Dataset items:
----

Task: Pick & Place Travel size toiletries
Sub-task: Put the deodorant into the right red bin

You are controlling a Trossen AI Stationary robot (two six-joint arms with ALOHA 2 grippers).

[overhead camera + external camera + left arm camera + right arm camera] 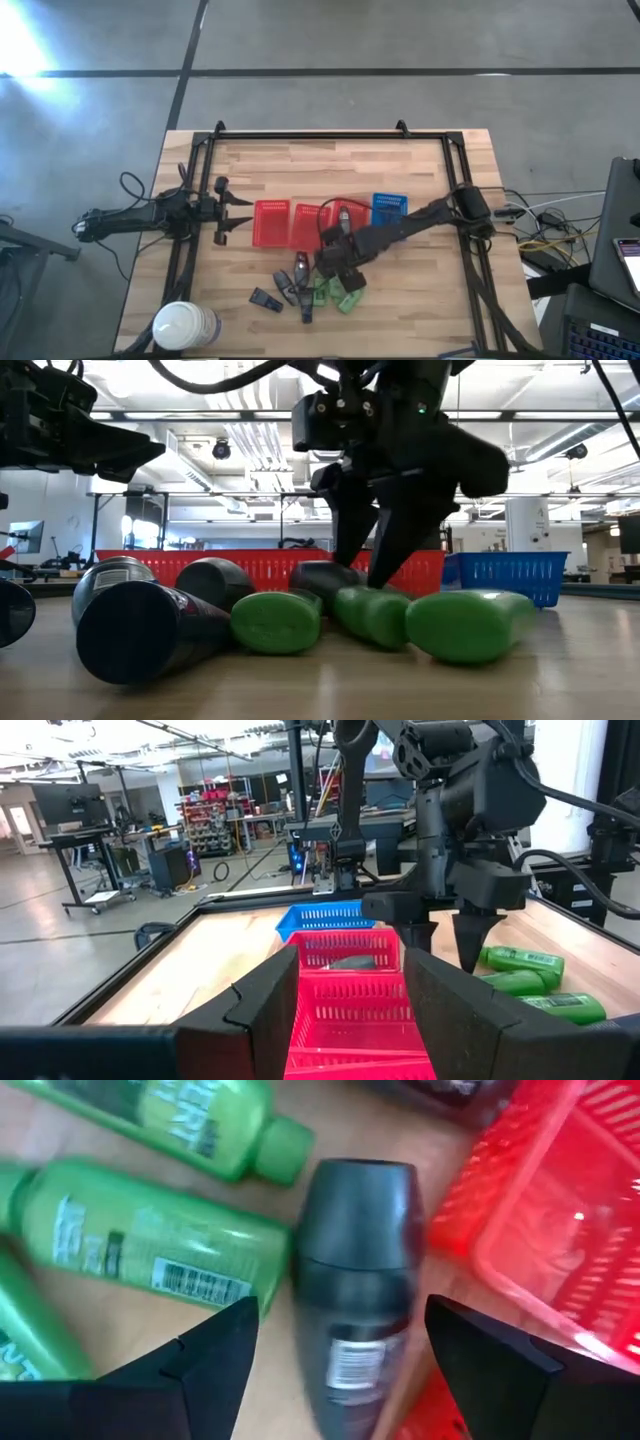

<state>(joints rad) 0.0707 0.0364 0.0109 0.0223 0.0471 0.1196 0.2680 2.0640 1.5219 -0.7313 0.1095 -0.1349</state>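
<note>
The right hand (335, 1345), fingers spread, hangs over a dark grey roll-on bottle (355, 1275) lying beside the red basket (545, 1210), apparently lined up to grasp it; the left hand (238, 213), also spread, waits beyond the basket's far side.

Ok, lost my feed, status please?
Right hand open, straddling a dark bottle beside the red basket. Left hand open, waiting at table's left. Green bottles crowd the dark one.
</note>
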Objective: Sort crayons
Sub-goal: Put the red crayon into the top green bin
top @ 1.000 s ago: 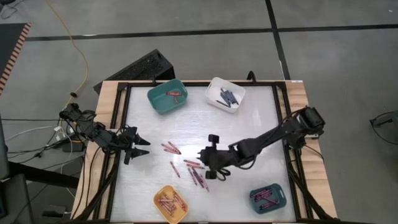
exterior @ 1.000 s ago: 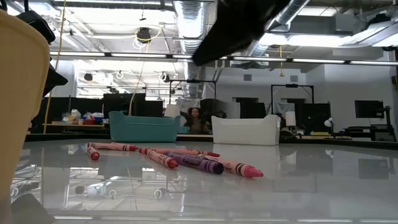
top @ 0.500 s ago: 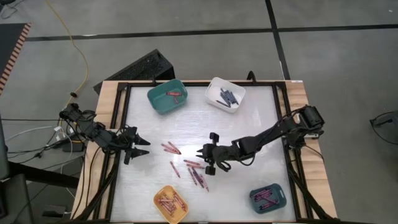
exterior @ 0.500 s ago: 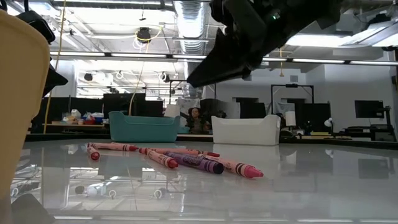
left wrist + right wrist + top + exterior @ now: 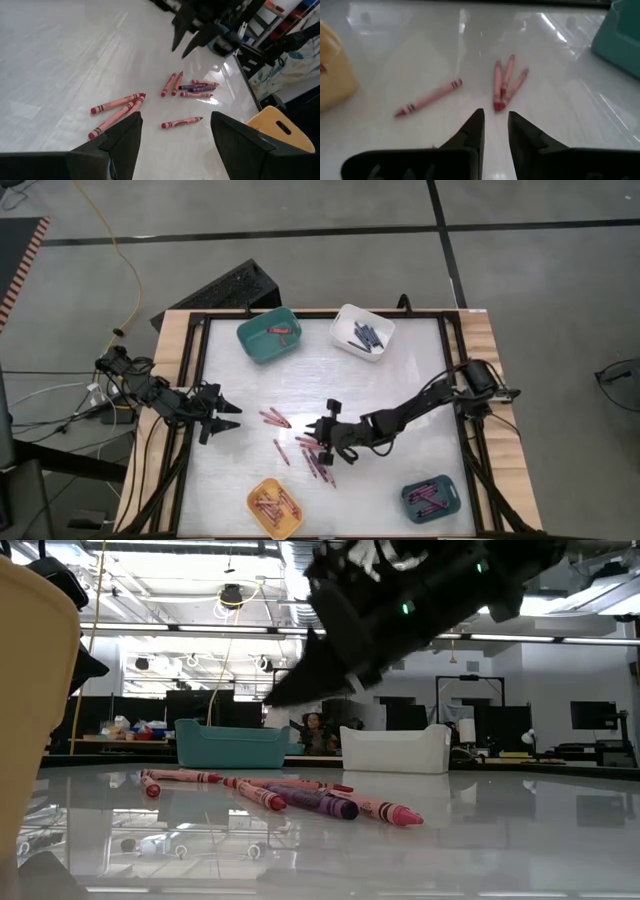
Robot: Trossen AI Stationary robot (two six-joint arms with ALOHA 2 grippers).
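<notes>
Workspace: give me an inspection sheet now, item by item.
Surface: glossy white table, wooden edges.
Job's things: loose crayons mid-table; more in the teal bin, white bin, yellow bin and dark teal tray.
Clutter: nothing seen.
Grippers: right gripper above the loose crayons, fingers slightly apart, empty; left gripper open, at the table's left edge.
Cables: yellow cable on the floor; bundle by the left arm.
Surroundings: concrete floor, black crate behind the table.
</notes>
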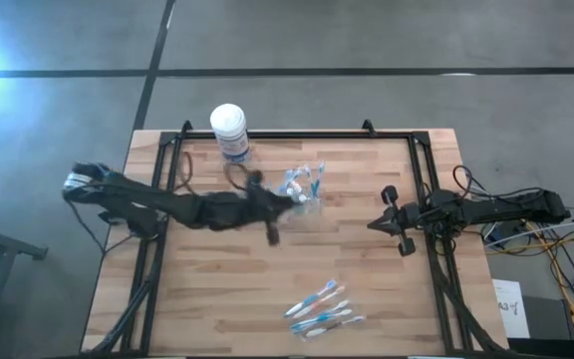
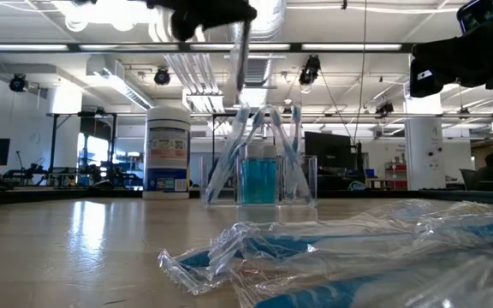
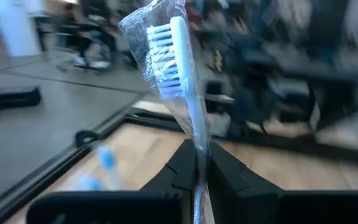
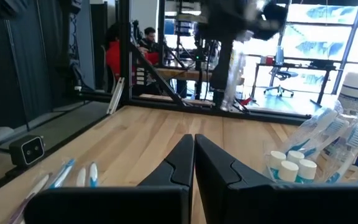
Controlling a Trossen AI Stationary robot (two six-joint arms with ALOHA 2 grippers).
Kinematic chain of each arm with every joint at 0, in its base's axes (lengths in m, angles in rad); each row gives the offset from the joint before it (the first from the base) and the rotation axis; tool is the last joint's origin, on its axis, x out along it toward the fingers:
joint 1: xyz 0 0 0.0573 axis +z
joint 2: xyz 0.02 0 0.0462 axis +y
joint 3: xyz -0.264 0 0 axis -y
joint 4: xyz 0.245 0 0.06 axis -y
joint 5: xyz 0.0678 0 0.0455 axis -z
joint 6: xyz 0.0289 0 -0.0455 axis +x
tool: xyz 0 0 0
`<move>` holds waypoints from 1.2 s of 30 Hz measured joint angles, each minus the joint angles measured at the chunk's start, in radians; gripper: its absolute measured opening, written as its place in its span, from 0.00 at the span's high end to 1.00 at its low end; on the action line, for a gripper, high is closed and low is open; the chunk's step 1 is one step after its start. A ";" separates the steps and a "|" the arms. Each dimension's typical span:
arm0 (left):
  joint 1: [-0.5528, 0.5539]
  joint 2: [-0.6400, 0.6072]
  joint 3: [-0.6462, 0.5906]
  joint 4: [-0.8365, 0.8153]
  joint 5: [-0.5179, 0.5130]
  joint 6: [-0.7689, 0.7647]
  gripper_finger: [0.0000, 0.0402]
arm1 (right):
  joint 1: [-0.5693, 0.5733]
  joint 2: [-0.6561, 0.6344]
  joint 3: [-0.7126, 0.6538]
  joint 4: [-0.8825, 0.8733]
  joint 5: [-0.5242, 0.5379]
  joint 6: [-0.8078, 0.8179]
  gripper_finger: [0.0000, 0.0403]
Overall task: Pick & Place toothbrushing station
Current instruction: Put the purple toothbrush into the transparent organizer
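A wooden table seen from above. The left gripper hangs near the table's middle, its jaws clamped on a wrapped toothbrush whose white bristled head stands up between the fingers. Just beside it, toward the far edge, a clear plastic cup stands upright, holding several toothbrushes and white-capped tubes. A white canister with a blue label stands at the far edge, near the cup. Four more wrapped toothbrushes lie loose at the near edge. The right gripper rests at the table's right side, jaws together, holding nothing
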 joint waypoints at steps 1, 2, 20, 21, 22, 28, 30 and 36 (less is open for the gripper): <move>0.020 -0.023 -0.066 0.070 -0.007 -0.032 0.95 | 0.000 0.000 0.000 0.001 0.000 0.000 0.98; 0.034 -0.037 -0.120 0.132 -0.015 -0.055 0.95 | 0.000 0.000 0.000 0.002 0.001 0.000 0.98; 0.115 0.097 -0.261 0.346 -0.297 -0.036 0.95 | 0.000 0.000 0.000 0.003 0.003 -0.016 0.98; 0.118 0.111 -0.256 0.364 -0.308 -0.037 0.95 | 0.000 0.000 0.000 0.002 0.003 -0.016 0.98; 0.120 0.126 -0.251 0.375 -0.323 -0.041 0.95 | 0.000 0.000 0.000 0.002 0.002 -0.016 0.98; 0.124 0.220 -0.246 0.418 -0.398 -0.091 0.95 | 0.000 0.000 0.000 0.001 0.003 -0.016 0.98; 0.124 0.246 -0.246 0.422 -0.409 -0.114 0.95 | 0.000 0.001 0.000 0.000 0.003 -0.016 0.98; 0.123 0.319 -0.246 0.426 -0.416 -0.168 0.95 | 0.000 0.001 0.000 -0.001 0.003 -0.016 0.98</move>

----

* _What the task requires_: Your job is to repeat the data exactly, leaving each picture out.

* _Result below_:
Task: Pick & Place Travel size toiletries
Sub-task: Put the deodorant into the right red bin

You are controlling a Trossen AI Stationary robot (two six-joint arms with ALOHA 2 grippers).

[overhead camera + external camera + left arm camera + right arm camera] 

<state>(joints rad) 0.0707 0.0364 0.0109 0.0223 0.0471 0.1196 0.2680 2.0640 1.5219 -0.7313 0.1095 -0.1349</state>
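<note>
The right hand (335, 1345), fingers spread, hangs over a dark grey roll-on bottle (355, 1275) lying beside the red basket (545, 1210), apparently lined up to grasp it; the left hand (238, 213), also spread, waits beyond the basket's far side.

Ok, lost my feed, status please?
Right hand open, straddling a dark bottle beside the red basket. Left hand open, waiting at table's left. Green bottles crowd the dark one.
</note>
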Objective: Sort crayons
Sub-goal: Put the red crayon into the top green bin
top @ 1.000 s ago: 
exterior @ 1.000 s ago: 
top @ 0.500 s ago: 
exterior @ 0.500 s ago: 
left wrist + right wrist + top + exterior @ now: 
Robot: Trossen AI Stationary robot (two six-joint arms with ALOHA 2 grippers).
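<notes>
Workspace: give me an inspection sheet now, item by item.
Surface: glossy white table, wooden edges.
Job's things: loose crayons mid-table; more in the teal bin, white bin, yellow bin and dark teal tray.
Clutter: nothing seen.
Grippers: right gripper above the loose crayons, fingers slightly apart, empty; left gripper open, at the table's left edge.
Cables: yellow cable on the floor; bundle by the left arm.
Surroundings: concrete floor, black crate behind the table.
</notes>
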Controlling a Trossen AI Stationary robot (two six-joint arms with ALOHA 2 grippers).
Kinematic chain of each arm with every joint at 0, in its base's axes (lengths in m, angles in rad); each row gives the offset from the joint before it (the first from the base) and the rotation axis; tool is the last joint's origin, on its axis, x out along it toward the fingers:
joint 1: xyz 0 0 0.0573 axis +z
joint 2: xyz 0.02 0 0.0462 axis +y
joint 3: xyz -0.264 0 0 axis -y
joint 4: xyz 0.245 0 0.06 axis -y
joint 5: xyz 0.0678 0 0.0455 axis -z
joint 6: xyz 0.0289 0 -0.0455 axis +x
tool: xyz 0 0 0
`<move>` holds waypoints from 1.2 s of 30 Hz measured joint angles, each minus the joint angles measured at the chunk's start, in radians; gripper: its absolute measured opening, written as its place in its span, from 0.00 at the span's high end to 1.00 at its low end; on the action line, for a gripper, high is closed and low is open; the chunk's step 1 is one step after its start. A ";" separates the steps and a "|" the arms. Each dimension's typical span:
arm0 (left):
  joint 1: [-0.5528, 0.5539]
  joint 2: [-0.6400, 0.6072]
  joint 3: [-0.6462, 0.5906]
  joint 4: [-0.8365, 0.8153]
  joint 5: [-0.5179, 0.5130]
  joint 6: [-0.7689, 0.7647]
  gripper_finger: [0.0000, 0.0402]
arm1 (right):
  joint 1: [-0.5693, 0.5733]
  joint 2: [-0.6561, 0.6344]
  joint 3: [-0.7126, 0.6538]
  joint 4: [-0.8825, 0.8733]
  joint 5: [-0.5242, 0.5379]
  joint 6: [-0.8078, 0.8179]
  gripper_finger: [0.0000, 0.0403]
Overall task: Pick & Place toothbrushing station
Current instruction: Put the purple toothbrush into the transparent organizer
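A wooden table seen from above. The left gripper hangs near the table's middle, its jaws clamped on a wrapped toothbrush whose white bristled head stands up between the fingers. Just beside it, toward the far edge, a clear plastic cup stands upright, holding several toothbrushes and white-capped tubes. A white canister with a blue label stands at the far edge, near the cup. Four more wrapped toothbrushes lie loose at the near edge. The right gripper rests at the table's right side, jaws together, holding nothing
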 joint waypoints at steps 1, 2, 20, 21, 22, 28, 30 and 36 (less is open for the gripper): <move>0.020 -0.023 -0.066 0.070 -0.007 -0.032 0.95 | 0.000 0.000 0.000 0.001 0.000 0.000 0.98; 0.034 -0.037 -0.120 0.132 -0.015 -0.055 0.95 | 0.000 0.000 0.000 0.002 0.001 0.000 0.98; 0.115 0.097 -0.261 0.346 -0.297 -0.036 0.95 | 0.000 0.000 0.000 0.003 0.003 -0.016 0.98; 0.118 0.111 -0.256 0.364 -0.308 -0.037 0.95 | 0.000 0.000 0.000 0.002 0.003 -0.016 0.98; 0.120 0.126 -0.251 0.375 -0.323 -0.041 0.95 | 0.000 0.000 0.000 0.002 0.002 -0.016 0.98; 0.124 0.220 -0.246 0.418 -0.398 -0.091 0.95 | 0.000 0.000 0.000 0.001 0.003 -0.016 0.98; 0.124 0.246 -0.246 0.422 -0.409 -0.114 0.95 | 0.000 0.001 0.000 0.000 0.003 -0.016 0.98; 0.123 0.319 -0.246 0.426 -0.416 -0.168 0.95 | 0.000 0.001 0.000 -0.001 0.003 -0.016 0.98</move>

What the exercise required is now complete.